Before the 2006 elections, Rush Limbaugh made a prediction.  He said that if the people did what the polls indicated and ditched the Republican majority, then after two years of Harry Reid and Nancy Pelosi, we’d end up with a moderate like John McCain as our nominee.  Because we’d be so desperate to balance them out that we’d pick someone to appeal to the middle. And here we are, two years later — after two years of Harry Reid and Nancy Pelosi, we nominated a moderate like John McCain, in the form of, er, John McCain.

I’ve been a Rush Limbaugh listener for a very, very long time.  My mom started watching his show back when he had a half hour on some Fox affiliates five nights a week.  This was a time after Bill Clinton took office. I distinctly remember his countdown to the next election; “America Held Hostage.”  I remember him showing Clinton get busted at some funeral — walking with some guy and telling a joke, laughing, until he saw the cameras and then the big bottom lip came out so he could look sad.   So I was exposed to Limbaugh at a young age — I think I was ten or eleven.

After his television show ended, I occasionally caught his radio show, but I was ten or eleven — listening to some guy talk about politics on crappy AM radio wasn’t high on my priorities list, especially given the time of day when his show is played (11AM-2PM local time).  After I started college, however, I began to listen to him regularly.  I’d play him on the way to, or back from, classes if I was driving during his time slot.  Then I bought a 24-7 membership so I can stream him live from my computer, or download the mp3s of his show and listen at my own time — generally on the long drive to and from a night class.

I don’t always agree with Rush politically — I’m not a zombie.  There’s no one I really agree with 100% of the time on anything, be it politics or video games.  But there’s something comforting about his radio presence, his voice, and even the theme music that opens his show.  He can be entertaining talking about cigars and HDTV, football and iphones — things I’m not personally all that into.  But he’s just got this charisma, this voice.  Even when times are bad for those that share my political views, he’s there — the lighthouse showing us our way.

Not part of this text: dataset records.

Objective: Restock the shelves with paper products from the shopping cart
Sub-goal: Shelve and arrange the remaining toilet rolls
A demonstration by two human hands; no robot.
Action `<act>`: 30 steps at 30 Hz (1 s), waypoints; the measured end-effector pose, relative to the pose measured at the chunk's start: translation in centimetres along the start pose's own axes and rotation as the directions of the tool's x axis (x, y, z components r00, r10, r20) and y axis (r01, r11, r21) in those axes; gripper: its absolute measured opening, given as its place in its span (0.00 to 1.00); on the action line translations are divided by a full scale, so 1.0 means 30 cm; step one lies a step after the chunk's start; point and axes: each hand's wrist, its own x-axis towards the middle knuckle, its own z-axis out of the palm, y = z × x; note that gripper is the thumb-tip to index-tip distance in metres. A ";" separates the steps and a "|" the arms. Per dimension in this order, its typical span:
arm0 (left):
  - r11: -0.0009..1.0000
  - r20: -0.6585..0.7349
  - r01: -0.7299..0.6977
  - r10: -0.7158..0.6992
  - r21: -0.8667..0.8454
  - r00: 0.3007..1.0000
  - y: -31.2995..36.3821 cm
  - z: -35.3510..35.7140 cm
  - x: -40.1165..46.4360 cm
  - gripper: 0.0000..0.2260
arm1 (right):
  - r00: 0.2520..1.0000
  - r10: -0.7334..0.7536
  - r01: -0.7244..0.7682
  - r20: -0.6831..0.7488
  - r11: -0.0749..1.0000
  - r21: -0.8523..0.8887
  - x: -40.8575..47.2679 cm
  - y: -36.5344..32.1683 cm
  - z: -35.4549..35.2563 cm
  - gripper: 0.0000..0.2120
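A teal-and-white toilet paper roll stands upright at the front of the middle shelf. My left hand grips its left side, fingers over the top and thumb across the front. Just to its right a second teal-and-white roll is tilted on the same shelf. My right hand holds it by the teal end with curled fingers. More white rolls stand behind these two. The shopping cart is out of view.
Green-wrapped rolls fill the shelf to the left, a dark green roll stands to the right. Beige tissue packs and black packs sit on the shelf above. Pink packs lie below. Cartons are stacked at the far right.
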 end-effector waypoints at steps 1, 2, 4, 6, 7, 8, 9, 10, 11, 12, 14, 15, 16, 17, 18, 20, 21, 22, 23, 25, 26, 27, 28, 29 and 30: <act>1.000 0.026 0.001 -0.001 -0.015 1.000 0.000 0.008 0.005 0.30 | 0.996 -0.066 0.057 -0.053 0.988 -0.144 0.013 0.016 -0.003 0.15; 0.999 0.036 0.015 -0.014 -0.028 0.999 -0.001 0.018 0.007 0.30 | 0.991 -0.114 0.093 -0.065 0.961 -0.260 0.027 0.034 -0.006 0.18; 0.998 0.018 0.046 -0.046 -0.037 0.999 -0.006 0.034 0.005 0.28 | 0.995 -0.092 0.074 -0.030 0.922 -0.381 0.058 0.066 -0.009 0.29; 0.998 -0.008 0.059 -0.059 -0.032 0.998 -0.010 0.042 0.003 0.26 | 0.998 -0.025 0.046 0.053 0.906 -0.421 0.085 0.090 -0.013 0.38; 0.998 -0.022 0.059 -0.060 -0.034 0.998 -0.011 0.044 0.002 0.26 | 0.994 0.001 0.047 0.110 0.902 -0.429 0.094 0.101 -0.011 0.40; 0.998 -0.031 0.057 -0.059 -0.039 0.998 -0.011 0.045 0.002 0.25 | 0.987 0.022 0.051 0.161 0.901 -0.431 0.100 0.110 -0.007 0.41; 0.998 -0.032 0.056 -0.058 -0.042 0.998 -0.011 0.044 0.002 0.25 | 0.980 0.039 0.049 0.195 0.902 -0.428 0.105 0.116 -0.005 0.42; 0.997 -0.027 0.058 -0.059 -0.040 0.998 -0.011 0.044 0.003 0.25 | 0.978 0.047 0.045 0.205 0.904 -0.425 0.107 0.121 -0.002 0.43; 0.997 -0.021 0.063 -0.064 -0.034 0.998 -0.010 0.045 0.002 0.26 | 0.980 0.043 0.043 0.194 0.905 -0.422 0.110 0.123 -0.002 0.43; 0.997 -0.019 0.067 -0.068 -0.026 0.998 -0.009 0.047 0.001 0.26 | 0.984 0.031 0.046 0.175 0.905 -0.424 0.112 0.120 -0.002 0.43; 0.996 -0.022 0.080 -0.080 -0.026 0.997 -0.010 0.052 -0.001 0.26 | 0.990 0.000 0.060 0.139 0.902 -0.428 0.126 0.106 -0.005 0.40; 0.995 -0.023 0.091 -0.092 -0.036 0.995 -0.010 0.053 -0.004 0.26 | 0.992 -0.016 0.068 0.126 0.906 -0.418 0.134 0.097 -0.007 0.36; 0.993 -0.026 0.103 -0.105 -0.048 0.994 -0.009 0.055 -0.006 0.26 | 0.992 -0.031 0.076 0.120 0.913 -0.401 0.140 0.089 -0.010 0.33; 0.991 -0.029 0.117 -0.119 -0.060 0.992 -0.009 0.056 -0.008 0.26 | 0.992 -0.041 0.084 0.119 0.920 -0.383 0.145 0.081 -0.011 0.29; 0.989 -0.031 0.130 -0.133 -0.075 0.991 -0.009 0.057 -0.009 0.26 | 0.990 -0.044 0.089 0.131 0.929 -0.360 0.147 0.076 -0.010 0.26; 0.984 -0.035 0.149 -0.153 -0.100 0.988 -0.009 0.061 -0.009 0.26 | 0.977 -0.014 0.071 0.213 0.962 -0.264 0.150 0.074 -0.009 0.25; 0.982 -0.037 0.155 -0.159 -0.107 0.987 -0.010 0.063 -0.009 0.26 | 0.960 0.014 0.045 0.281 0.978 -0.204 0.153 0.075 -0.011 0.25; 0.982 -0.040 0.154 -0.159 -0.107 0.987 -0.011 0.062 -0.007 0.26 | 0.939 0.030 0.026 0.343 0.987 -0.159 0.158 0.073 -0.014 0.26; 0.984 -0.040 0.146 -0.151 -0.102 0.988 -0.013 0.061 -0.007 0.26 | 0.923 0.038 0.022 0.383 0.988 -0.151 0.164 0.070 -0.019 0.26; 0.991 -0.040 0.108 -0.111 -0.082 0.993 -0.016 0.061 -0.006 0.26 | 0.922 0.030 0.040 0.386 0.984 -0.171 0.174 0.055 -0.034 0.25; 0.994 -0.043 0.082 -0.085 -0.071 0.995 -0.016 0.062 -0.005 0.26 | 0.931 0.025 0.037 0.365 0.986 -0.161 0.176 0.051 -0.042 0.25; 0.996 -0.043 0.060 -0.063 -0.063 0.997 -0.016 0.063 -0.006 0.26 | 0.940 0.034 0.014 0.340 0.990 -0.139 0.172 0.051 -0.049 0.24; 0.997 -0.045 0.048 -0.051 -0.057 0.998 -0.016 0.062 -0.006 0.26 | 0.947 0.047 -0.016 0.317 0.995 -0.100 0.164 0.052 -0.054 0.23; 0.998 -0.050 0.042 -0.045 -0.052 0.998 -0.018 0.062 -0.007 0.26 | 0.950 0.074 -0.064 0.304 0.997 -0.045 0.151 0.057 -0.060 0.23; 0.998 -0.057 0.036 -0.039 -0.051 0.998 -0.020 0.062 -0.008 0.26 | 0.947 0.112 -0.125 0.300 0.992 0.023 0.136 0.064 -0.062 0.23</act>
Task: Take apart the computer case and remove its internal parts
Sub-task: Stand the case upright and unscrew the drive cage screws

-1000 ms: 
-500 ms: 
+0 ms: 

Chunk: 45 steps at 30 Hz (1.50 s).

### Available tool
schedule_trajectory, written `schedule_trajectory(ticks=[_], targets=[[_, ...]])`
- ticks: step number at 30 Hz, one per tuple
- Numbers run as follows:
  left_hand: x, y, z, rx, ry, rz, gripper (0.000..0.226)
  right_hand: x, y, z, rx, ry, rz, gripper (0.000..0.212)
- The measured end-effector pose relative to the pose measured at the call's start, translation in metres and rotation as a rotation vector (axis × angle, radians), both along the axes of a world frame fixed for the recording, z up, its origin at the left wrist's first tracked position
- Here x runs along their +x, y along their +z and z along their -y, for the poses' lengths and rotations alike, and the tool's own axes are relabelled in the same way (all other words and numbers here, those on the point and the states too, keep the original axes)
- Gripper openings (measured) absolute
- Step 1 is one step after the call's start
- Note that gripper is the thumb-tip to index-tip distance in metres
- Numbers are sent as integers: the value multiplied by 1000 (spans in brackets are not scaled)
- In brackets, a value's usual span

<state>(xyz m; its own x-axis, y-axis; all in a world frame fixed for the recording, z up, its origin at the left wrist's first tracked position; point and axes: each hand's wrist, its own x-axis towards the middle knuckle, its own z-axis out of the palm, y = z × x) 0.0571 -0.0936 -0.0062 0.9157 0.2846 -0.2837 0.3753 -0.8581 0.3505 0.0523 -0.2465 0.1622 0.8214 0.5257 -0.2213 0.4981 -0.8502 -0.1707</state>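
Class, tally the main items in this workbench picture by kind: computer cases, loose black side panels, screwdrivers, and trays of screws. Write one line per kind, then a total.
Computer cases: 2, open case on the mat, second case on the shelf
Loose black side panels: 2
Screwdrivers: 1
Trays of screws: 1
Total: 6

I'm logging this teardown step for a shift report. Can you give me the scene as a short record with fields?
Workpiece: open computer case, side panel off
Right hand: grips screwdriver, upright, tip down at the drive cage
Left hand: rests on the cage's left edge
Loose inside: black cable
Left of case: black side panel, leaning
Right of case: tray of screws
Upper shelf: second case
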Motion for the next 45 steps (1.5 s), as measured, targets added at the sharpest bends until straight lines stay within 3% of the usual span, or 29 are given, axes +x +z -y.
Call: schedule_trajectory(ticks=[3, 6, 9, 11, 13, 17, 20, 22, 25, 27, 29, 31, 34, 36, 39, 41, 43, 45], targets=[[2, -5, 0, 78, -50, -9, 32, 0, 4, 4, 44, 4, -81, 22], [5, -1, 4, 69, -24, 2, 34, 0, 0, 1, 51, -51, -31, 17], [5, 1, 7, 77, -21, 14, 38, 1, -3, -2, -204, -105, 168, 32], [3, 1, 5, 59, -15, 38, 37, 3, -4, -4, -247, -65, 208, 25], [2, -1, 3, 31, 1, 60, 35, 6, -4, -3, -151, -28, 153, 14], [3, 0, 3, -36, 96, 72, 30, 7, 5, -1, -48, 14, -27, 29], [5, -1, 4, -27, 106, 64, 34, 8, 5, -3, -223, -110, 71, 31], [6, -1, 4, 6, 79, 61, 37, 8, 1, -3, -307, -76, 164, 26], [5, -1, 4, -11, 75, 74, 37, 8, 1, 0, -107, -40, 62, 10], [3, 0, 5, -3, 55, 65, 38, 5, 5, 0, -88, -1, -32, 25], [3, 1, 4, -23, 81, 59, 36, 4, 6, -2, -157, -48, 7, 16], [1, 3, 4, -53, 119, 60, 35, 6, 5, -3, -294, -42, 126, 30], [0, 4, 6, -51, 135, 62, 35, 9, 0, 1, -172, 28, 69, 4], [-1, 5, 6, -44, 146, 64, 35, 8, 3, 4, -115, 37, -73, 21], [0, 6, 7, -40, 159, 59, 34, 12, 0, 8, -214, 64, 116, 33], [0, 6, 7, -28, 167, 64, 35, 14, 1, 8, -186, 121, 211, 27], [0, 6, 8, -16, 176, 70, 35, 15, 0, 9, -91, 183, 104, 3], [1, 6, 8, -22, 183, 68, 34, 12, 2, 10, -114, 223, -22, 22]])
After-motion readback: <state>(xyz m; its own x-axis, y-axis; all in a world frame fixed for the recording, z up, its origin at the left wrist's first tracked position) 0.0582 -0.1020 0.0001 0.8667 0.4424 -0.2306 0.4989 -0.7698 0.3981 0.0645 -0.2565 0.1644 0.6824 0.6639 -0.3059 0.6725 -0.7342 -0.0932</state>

Rush Limbaugh has probably been one of the most important influences on my life that I do not know personally. Liberals can screech and hollar about him all they want, point to his drug problems, and cry about how it’s just not fair that there’s not a liberal answer to him on the radio all they want.  But he means a lot to a great deal of people, and he’s meant so much for this country over the last twenty years.  You talk for three hours a day, five days a week, over the course of twenty years and see if you don’t step on some toes (minus various days off).